Le ministre de l’Énergie, Patrick Assirvaden, a indiqué que le pays, fortement dépendant des importations, ne dispose plus que de 15 à 20 jours de réserves après le retard d’une livraison attendue. Un nouveau chargement en provenance de Singapour est prévu pour début avril. En attendant, des restrictions ont été instaurées, visant notamment les usages non essentiels de l’électricité comme l’éclairage décoratif ou le chauffage des piscines.
La situation s’inscrit dans un contexte régional tendu. Le détroit d’Ormuz, par lequel transite près d’un cinquième de l’énergie mondiale, est fortement perturbé par les tensions militaires, affectant les flux de pétrole et de gaz.
Au Nigeria, l’homme d’affaires Aliko Dangote a mis en garde contre de possibles restrictions similaires à celles observées durant la pandémie de COVID-19 si la crise perdure. D’autres pays ressentent déjà les effets de ces tensions.

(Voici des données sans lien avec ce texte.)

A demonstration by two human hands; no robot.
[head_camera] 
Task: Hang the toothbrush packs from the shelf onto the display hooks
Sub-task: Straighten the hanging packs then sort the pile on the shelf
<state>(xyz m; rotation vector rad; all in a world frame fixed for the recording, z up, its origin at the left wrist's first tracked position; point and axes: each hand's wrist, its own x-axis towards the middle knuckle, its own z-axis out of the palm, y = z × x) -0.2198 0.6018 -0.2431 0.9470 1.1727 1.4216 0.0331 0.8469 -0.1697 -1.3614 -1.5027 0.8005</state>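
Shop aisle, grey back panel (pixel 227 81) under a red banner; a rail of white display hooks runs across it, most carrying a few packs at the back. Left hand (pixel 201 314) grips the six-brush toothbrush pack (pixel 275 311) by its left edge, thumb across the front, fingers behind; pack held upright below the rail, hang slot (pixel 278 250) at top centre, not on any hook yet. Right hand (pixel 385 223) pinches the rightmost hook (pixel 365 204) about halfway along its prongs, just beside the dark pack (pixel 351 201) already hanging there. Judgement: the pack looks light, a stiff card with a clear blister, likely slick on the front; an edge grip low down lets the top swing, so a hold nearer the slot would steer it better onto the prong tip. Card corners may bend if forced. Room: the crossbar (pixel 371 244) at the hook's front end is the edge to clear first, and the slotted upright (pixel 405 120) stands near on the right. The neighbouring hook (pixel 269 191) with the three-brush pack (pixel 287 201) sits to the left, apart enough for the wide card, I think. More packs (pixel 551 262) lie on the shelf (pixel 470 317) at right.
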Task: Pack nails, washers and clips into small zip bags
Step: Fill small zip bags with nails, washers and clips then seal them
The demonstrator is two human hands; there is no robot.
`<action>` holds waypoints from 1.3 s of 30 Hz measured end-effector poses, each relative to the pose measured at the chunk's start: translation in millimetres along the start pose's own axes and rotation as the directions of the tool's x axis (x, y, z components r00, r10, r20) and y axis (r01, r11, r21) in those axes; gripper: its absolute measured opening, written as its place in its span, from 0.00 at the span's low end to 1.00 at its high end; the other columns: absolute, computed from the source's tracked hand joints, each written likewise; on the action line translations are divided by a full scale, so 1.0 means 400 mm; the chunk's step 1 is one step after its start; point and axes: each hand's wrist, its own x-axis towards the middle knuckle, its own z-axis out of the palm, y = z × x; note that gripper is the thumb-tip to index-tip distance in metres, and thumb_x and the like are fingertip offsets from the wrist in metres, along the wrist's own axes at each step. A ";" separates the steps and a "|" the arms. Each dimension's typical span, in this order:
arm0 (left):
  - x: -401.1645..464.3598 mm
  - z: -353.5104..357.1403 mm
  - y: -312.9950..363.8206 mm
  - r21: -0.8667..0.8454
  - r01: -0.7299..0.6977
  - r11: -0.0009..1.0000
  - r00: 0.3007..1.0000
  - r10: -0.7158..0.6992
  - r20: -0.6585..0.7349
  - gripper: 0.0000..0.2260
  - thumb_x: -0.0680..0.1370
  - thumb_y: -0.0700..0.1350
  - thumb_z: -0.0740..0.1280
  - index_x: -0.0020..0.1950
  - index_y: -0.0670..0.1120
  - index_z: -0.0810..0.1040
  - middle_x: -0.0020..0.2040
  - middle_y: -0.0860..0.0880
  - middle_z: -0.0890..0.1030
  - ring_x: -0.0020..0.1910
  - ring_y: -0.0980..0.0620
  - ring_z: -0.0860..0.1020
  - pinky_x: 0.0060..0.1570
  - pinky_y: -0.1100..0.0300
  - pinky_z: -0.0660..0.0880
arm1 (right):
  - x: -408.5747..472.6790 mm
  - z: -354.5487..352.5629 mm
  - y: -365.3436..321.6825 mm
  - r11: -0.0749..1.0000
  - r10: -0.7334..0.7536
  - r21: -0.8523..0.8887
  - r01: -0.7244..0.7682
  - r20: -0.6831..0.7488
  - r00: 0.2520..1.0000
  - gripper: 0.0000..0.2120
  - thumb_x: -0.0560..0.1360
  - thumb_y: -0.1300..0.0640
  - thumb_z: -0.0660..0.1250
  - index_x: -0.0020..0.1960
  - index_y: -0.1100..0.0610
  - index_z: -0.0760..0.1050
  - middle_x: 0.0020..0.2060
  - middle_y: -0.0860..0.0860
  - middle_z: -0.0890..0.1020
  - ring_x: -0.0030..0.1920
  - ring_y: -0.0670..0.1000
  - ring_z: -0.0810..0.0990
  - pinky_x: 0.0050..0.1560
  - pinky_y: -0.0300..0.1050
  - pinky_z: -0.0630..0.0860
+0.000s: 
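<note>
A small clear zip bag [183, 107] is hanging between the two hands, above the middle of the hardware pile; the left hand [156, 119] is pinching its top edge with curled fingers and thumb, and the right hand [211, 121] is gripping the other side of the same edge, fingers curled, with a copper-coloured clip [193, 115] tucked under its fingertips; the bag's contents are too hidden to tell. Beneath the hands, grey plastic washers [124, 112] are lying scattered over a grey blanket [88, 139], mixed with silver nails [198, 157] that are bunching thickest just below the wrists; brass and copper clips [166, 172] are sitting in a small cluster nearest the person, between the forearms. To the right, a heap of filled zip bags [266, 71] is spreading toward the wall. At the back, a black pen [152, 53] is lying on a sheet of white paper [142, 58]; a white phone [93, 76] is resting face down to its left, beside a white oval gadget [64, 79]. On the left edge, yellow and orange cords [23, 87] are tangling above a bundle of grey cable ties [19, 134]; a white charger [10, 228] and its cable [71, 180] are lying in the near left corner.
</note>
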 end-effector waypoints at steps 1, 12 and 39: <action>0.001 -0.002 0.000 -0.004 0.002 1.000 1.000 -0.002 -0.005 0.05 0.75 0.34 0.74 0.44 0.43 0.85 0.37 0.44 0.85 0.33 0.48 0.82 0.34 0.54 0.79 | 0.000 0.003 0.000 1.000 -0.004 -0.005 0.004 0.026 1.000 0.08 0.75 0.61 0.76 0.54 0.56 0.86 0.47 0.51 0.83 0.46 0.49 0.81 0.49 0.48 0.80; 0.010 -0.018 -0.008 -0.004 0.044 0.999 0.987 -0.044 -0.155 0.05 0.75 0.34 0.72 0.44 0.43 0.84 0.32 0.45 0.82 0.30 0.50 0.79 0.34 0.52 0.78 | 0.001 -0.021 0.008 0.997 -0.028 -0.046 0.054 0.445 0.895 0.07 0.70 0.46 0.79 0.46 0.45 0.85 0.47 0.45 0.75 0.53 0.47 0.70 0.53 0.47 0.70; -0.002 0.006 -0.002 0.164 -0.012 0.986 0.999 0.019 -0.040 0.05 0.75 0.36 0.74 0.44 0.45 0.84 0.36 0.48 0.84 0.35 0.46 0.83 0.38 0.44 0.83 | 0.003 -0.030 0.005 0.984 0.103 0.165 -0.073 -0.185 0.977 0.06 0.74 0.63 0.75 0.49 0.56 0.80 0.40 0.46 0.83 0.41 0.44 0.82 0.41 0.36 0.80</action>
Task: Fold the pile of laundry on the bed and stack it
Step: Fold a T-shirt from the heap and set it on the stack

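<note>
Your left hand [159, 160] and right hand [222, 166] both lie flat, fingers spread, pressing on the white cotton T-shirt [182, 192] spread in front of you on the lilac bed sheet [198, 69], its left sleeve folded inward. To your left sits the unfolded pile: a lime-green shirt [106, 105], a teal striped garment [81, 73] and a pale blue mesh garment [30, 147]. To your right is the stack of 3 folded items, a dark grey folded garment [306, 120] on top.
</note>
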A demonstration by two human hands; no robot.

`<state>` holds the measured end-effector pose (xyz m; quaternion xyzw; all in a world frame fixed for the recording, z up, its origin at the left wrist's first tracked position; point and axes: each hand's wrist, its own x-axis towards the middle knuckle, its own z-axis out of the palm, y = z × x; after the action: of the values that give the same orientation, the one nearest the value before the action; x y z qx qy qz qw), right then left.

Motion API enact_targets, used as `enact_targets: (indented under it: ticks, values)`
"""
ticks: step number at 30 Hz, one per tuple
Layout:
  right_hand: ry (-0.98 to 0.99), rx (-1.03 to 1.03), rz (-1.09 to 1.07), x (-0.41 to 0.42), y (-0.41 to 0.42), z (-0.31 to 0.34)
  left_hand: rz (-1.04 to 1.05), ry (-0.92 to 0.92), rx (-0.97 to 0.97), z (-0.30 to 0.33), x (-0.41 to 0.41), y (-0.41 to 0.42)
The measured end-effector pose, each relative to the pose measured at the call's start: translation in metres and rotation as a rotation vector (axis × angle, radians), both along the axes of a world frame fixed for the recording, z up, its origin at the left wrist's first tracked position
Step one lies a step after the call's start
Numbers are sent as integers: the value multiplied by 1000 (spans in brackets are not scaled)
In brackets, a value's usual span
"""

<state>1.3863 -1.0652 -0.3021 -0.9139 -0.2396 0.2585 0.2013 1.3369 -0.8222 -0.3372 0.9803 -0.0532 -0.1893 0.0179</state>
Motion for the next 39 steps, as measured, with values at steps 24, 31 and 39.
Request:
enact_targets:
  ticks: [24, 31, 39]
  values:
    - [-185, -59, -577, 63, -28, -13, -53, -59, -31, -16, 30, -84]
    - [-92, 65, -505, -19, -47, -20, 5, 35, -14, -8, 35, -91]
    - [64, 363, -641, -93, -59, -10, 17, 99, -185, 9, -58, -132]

En Ouganda, les réserves de carburant diminuent, tandis qu’au Soudan du Sud, des coupures d’électricité tournantes ont été instaurées dans la capitale Juba. Au Kenya, certaines stations-service sont en rupture partielle alors que la demande augmente. En Afrique du Sud, la situation est différente : une hausse des achats anticipés avant une augmentation attendue des prix en avril provoque des tensions ponctuelles, sans véritable pénurie nationale.
Face à cette crise, les gouvernements africains tentent de rassurer tout en cherchant des alternatives d’approvisionnement, dans un contexte où la dépendance énergétique du continent reste fortement exposée aux chocs géopolitiques.